Из жизни частного поверенного
Ещё издали хроникёр «Восточного обозрения» заметил скопление публики у здания губернского суда. В коридоре же было и вовсе не продохнуть, еле пробился к скамье прессы, думая: «С чего бы это? Сегодня ведь не четверг, громких дел не ожидается. По понедельникам судят за побеги и кражи, а это всё скучно, однообразно, как правило.
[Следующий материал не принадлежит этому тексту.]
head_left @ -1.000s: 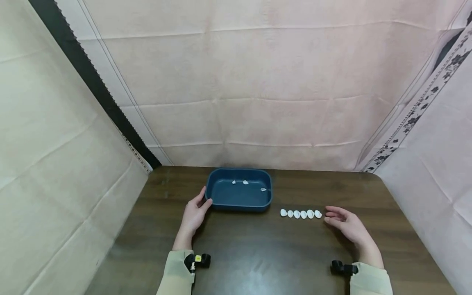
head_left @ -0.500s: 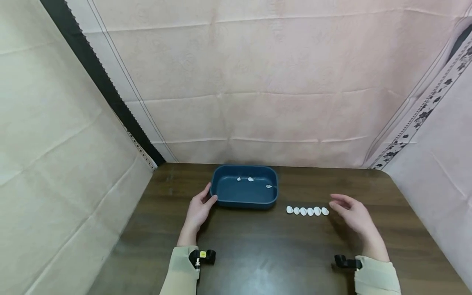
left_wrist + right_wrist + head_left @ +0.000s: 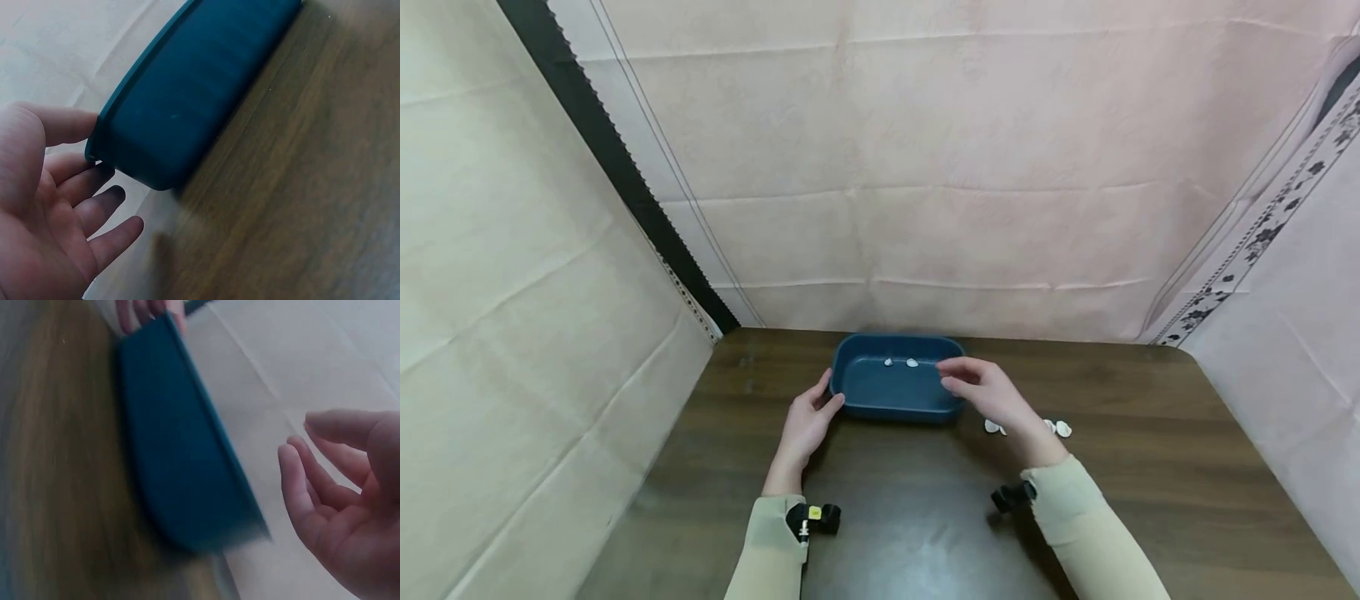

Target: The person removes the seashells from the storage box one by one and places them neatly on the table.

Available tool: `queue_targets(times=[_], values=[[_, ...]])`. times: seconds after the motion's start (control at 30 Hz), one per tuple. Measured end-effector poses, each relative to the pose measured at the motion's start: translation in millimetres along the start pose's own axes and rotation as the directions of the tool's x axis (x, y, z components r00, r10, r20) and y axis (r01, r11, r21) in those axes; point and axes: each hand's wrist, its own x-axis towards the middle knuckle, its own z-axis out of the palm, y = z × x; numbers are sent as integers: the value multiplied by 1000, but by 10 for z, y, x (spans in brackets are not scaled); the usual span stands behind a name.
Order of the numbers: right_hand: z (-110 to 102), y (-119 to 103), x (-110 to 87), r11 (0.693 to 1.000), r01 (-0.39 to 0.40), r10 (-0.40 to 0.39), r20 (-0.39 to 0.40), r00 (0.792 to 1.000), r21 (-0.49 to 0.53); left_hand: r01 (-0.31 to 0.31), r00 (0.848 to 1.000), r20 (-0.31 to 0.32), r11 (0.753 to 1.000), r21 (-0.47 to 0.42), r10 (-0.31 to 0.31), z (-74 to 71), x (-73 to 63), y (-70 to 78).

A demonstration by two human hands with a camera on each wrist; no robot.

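Note:
A dark blue rectangular tray (image 3: pixel 895 413) stands on the wooden table with small white shell-like pieces (image 3: pixel 912 362) inside. My left hand (image 3: pixel 805 429) pinches the tray's left end at the rim; in the left wrist view the thumb and forefinger meet the rim while the other fingers (image 3: pixel 115 244) stay off it. My right hand (image 3: pixel 988 392) is over the tray's right end, fingers loosely bent, hiding the piece there. In the right wrist view a gap shows between thumb and fingers (image 3: pixel 290 481), with nothing held. Right of the tray lies a row of white pieces (image 3: pixel 1063 429), its middle hidden by my right forearm.
Pale cloth (image 3: pixel 955 183) hangs behind the brown table (image 3: pixel 910 500) and at both sides. A dark strip (image 3: pixel 617 158) runs down the left back corner. Black wrist cameras (image 3: pixel 830 518) sit on both sleeves.
My right hand has moved left from the row's right end to over the tray. The left hand keeps its hold on the tray. The view has shifted slightly.

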Motion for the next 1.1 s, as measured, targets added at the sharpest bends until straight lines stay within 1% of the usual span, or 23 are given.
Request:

Может, раздел большого наследства сегодня или какая другая семейная история?» Но оказалось, ничего необыкновенного, просто публика собралась послушать своего любимца Александра Васильевича Митрохина.
Возьмёт этак вот и перелицует!
Он сидел на адвокатском диване в удобном положении, но всё-таки не вольготно («Чувствуется чиновник, пусть и отставной!»), глазами никого не искал и даже бумаги не просматривал, а только думал о чём-то сосредоточенно и, казалось, ничего не замечая вокруг. Когда сторона обвинения представляла свои аргументы, раза три кивнул в знак согласия. И вообще слушал очень доброжелательно. Когда же дали слово ему самому, улыбнулся и первой же фразой всех огорошил:
– В данном деле я, как и господин обвинитель, усматриваю безусловное преступление. Более того, я совершенно убеждён, что оно не заслуживает ни малейшего снисхождения, – он подержал паузу, оглядывая притихший зал, изумлённых обвиняемых и невозмутимые лица собратьев судейских. И уточнил: – Однако я имею в виду совсем не то преступление, какое рисуется в деле. А совершенно другое, в коем мои подзащитные отнюдь не обвиняемые, а жертвы. Ведь что, в сущности, произошло в феврале 1888 года, когда иркутские мещане Иван Серебренников и Наталья Макарова отправились в Лиственничное? А произошло, полагаю я, простое стечение обстоятельств. Начать с того, что обвиняемые передвигались пешком, а значит, и с неизбежными остановками в пути. И вот на одной из них ямщик с проезжавшего мимо обоза вдруг крикнул: «Караул: одно место чая срезали!» Обоз остановился, ямщики бросились в погоню, но преступники успели скрыться. А брошенный ими чай обнаружен был в придорожных кустах. Всё произошло очень быстро, ни Серебренников, ни Макарова не успели и разобраться, что же, собственно, случилось, но им и в голову не пришло прятаться. А что же в итоге? Их схватили, вздули (особенно пострадал Серебренников) и отвели к ближайшему полицейскому!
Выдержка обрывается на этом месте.